As you might imagine, an iPhone 3G struggled immensely trying to draw this map, and once drawn it was almost impossible to actually scroll around the map. (In actual fact, the iPhone 4 also struggled).

This level of detail has no benefit to the user – especially if they can’t interact with their device.

The following image shows the exact same shape, but this time it’s made up of 70 points. This is far more manageable for mobile devices.

To automate this reduction of points, I used the Douglas-Peucker algorithm. This is a recursive algorithm that finds the point furthest away orthogonally from two other points.

The following image demonstrates this.

If this point is within a given tolerance, the point is discarded. If it’s outside the tolerance, the point is kept and the algorithm continues. When it continues, the algorithm is called twice: once for the line connecting the original start point and the new point, and again, this time for the line connecting the new point and the original end point.

I’ve written an article on PhpRiot about implementing this algorithm in PHP: Reducing a Map Path Using Douglas-Peucker Algorithm.

Using this algorithm, I’ve managed to remove upwards of 95% of shape points from GTFS files I’ve processed, without any significant loss of quality.

The other point I haven’t touched on: removing more than 95% of shape data also results in significant savings of space. For instance, the shapes.txt file for Transperth is over 40 MB in size. Reducing this file by 95% would make the file about 2 MB.

What Is GTFS?

Since this blog will dedicate many posts to General Transit Feed Specification – GTFS – let me provide an introduction.

Firstly, from the official documentation:

The GTFS transit feed specification defines a common format for public transportation schedules and associated geographic information.

The “G” in GTFS is commonly thought of as standing for Google, since they created this specification so they can display transit info on Google Maps.

Transit agencies distribute (well, provide a link on their web site typically) to a ZIP file that contains a number of CSV (comma-separated values) files – each of which is described at the above URL.

Agencies distribute updates to their feeds at their own intervals. For instance, Auckland provide one month of data at a time, while others may provide 6 or 12 months worth of data.

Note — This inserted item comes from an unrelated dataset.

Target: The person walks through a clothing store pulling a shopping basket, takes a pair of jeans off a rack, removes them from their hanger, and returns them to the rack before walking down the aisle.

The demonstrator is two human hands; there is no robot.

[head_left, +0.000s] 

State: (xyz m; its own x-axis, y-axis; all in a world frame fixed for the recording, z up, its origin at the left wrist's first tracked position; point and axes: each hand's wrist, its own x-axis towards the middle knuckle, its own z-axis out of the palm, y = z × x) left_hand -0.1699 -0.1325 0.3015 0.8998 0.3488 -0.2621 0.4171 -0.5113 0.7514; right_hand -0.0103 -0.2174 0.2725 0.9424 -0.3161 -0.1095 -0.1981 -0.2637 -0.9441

The GTFS format isn’t overly strict, meaning:

  • There’s no fixed format for identifiers (such as route_id or trip_id)
  • Agencies tend to omit fields as they please
  • Agencies sometimes add fields that aren’t in the spec (this doesn’t really matter – you can choose to use the extra info provided, or simply have your CSV parser ignore it)
  • Many agencies tend to misuse the calendar.txt and calendar_dates.txt files

There’s no versioning included in GTFS. Each agency has adopted GTFS at different stages of its lifetime, so they build their files. For instance, when Perth adopted GTFS, the direction_id field in trips.txt wasn’t part of the spec. For a given route, “inbound” and “outbound” of the same route are treated as separated entries in the routes.txt file.

In later posts I’m going to discuss some of the various differences and challenges associated with the feeds from the feeds of various cities.

Hopefully this brief introduction gives you some idea of GTFS. It’s a somewhat simple specification, although some aspects are hard to comprehend until you’ve dealt with the data for a while.

Introduction

TransitTimes is an iOS application available for many different cities that provides offline timetable and trip planning functionality for public transit systems.

This presents many challenges, such as:

  • Every city’s public transit system is structured differently. Some have trains, others have subways, others have ferries, some have all of the above. All (so far) have buses
  • Every city that provides an open data feed (using a spec such as GTFS) structures their data differently.
  • Big cities have a lot of data
  • Mobile devices have limited storage space and computing power

This blog will discuss these challenges and how TransitTimes deals (or may deal) with them.

Essentially, it’s a blog about programming, but primarily geared at public transit systems.